The new permanent Airport Overlook will be open from 8 a.m. to 10 p.m. daily and admission is free. The entrance is located at the Old Dowd Road entrance, which was previously located on Josh Birmingham Parkway.


ESPN Unveils New Sport Courts at Sugaw Creek Park

County officials, community leaders and representatives of ESPN will gather in north Charlotte’s Sugaw Creek Park this afternoon for the grand opening of two refurbished courts that will host a range of sports and community-oriented programming at the park.

An artist works on the new refurbished courts at Sugaw Creek Park. (Photo courtesy of Think Beyond)
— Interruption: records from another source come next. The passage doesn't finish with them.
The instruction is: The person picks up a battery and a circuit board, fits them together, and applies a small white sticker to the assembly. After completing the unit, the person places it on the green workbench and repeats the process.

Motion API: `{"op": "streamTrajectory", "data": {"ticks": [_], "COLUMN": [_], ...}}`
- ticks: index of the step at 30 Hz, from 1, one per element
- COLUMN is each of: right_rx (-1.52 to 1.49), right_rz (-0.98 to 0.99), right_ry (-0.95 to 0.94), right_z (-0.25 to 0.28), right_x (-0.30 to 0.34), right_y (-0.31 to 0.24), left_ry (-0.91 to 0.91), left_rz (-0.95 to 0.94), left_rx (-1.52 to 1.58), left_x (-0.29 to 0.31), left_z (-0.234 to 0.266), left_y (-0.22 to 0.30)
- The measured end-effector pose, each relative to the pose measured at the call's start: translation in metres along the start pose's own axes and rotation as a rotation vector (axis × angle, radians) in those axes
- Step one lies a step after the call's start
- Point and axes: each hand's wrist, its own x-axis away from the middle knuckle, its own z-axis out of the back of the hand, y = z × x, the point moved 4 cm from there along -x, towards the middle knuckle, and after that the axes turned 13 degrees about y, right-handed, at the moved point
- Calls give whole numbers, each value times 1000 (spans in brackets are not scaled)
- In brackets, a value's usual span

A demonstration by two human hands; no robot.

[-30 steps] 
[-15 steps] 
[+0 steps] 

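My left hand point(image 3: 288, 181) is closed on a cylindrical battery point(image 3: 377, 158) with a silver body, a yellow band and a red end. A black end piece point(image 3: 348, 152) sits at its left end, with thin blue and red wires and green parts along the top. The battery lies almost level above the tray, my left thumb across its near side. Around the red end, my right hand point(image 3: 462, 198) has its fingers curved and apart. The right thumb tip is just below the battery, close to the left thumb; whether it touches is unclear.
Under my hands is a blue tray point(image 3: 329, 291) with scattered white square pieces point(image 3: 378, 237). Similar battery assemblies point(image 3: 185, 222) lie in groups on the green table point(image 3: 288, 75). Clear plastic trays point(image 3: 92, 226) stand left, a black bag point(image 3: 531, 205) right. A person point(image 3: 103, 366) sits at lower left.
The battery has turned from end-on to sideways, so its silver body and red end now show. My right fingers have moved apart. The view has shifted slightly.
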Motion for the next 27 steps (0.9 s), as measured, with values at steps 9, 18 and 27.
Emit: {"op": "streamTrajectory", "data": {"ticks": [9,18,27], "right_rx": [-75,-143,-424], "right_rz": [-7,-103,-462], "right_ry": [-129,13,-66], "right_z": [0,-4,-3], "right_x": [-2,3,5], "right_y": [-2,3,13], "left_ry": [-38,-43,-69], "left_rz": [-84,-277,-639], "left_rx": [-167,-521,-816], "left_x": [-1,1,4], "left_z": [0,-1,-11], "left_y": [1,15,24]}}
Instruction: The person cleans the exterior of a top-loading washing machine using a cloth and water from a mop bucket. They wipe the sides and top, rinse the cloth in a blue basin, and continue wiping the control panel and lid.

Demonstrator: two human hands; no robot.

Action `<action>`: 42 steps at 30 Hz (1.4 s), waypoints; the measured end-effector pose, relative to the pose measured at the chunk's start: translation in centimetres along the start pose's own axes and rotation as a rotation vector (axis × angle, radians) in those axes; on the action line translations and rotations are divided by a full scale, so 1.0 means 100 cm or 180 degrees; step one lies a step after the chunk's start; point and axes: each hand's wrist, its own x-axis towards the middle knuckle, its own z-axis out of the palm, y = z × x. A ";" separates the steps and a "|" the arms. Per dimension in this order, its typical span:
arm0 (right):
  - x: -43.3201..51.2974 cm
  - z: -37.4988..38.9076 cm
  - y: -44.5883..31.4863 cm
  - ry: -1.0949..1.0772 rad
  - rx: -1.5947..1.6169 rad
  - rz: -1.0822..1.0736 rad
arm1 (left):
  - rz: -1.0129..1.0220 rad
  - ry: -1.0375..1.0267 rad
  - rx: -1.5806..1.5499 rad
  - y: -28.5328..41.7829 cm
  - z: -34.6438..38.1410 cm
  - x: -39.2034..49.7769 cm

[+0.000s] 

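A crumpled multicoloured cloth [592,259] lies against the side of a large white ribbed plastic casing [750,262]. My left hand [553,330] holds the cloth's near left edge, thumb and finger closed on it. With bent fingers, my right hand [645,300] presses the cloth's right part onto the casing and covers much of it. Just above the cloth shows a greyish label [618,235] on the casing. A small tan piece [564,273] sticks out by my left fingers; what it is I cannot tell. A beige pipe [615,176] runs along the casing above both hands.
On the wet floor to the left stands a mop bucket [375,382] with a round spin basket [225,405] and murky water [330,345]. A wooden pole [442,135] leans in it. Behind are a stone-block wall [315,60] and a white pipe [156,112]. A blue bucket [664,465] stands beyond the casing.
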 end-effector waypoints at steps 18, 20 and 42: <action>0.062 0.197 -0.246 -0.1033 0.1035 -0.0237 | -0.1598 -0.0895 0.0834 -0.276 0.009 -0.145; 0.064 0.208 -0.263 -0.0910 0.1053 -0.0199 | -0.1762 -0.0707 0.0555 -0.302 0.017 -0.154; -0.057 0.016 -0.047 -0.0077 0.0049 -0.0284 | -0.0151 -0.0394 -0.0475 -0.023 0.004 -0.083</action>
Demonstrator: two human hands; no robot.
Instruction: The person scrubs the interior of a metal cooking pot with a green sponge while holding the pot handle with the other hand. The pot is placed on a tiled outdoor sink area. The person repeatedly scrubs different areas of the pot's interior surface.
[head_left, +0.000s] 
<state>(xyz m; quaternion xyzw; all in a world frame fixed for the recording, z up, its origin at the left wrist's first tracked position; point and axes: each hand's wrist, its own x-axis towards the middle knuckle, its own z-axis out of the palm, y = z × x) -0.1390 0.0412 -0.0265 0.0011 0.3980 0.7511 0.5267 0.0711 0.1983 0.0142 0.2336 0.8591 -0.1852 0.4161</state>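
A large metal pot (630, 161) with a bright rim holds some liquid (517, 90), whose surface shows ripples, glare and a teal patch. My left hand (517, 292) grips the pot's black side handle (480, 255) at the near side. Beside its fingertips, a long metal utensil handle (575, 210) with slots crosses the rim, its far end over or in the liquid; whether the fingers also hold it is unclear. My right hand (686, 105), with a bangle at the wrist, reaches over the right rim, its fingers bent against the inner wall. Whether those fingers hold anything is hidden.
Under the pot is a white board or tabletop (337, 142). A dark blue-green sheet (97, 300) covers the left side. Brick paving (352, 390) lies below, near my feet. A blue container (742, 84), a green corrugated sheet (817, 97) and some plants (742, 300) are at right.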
The project was led by ESPN in collaboration with Mecklenburg County Park & Rec, and sport-for-development organizations love.fuìtbol and RISE.

“The new space and accompanying programming, delivered by Mecklenburg County Park and Recreation and RISE, aims to provide opportunities for the communities in and around the area, by equipping them with additional tools to help address some of the social challenges they face,” read a release from ESPN.